* _Work request_:
With pictures left out, extract every line between the start of the records below and the line holding "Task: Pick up", inclusive.

__________________________________________________

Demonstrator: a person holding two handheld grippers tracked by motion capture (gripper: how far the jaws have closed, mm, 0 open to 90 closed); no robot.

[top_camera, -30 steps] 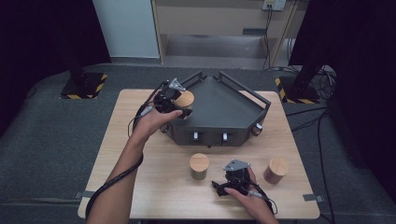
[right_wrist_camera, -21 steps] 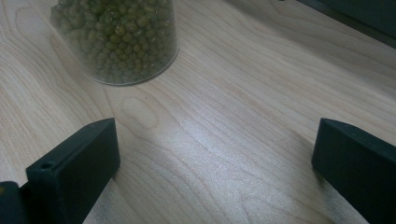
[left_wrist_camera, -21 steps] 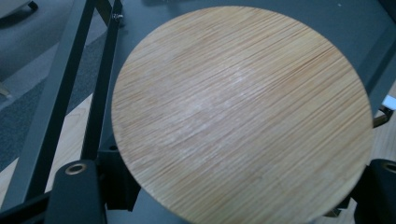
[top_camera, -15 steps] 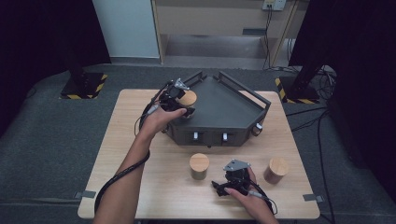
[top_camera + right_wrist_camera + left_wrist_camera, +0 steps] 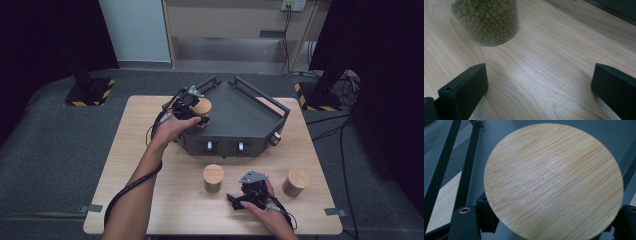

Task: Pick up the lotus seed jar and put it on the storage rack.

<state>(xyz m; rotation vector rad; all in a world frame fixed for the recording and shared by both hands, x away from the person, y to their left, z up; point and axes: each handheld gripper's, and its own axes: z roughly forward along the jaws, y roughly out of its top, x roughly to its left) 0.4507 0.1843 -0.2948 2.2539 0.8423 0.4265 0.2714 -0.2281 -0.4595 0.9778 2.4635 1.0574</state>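
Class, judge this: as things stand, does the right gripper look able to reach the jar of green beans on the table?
Probably yes: the right gripper stands open, and bare table lies between it and the jar of green beans.

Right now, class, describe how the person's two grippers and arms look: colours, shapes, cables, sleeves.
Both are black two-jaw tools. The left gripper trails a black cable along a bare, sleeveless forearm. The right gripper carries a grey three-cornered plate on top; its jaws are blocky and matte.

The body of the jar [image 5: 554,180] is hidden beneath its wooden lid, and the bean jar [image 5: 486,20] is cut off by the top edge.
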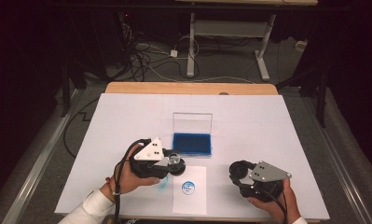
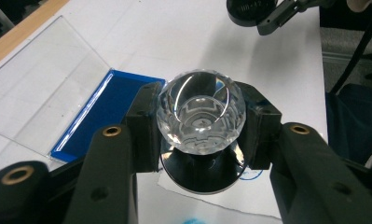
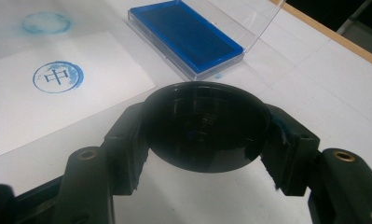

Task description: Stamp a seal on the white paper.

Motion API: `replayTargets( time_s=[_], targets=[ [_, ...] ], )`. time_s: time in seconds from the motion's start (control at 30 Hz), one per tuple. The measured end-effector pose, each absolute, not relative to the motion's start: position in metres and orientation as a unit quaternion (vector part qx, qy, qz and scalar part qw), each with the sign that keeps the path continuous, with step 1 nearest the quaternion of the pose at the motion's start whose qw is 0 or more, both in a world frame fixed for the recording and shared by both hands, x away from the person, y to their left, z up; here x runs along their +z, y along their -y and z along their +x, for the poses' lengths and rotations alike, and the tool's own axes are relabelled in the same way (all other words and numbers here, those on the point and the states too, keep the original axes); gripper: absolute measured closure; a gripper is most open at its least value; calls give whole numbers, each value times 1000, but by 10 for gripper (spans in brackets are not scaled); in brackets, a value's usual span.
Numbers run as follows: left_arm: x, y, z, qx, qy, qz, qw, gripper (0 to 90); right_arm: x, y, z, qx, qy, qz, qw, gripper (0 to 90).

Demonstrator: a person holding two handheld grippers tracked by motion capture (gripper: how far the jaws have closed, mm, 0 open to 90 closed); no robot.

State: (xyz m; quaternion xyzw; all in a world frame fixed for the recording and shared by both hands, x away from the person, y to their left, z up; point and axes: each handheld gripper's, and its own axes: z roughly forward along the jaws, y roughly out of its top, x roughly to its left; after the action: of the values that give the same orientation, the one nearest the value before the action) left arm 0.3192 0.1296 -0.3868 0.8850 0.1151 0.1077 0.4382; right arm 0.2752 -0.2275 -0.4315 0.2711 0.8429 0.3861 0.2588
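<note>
L claw (image 2: 200, 140): clenched on stamp (image 2: 201, 116) by its clear faceted knob; black base hangs below, face down, prob. so the inked face stays off the paper.
Stamp pos.: above near-left corner of paper slip (image 1: 189, 198), close to table (image 1: 267, 121).
R claw (image 3: 207, 140): clenched on black cap (image 3: 206, 123), hollow side up, prob. ready to take the stamp base.
Print (image 1: 188, 187): blue ring w/ character, mid-slip, done.
Ink pad (image 1: 192, 143): beyond slip, lid upright at far side; blocks fwd travel.
Smudge (image 1: 162, 185): blue, beside slip's left edge.
Open room: wide bare table betw. claws and to far right; near edge is close.
</note>
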Motion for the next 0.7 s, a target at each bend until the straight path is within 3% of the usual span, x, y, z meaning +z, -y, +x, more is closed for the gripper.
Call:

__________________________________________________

* _Exercise output_:
Demonstrator: a person holding two handheld grippers tracked by motion capture (gripper: how far the jaws have closed, mm, 0 open to 90 closed); no robot.

[top_camera, -30 steps] 
[right_wrist_camera, -21 steps] 
[left_wrist_camera, -21 steps] 
[top_camera, -15 steps] 
[top_camera + right_wrist_camera + left_wrist_camera, +0 steps] 

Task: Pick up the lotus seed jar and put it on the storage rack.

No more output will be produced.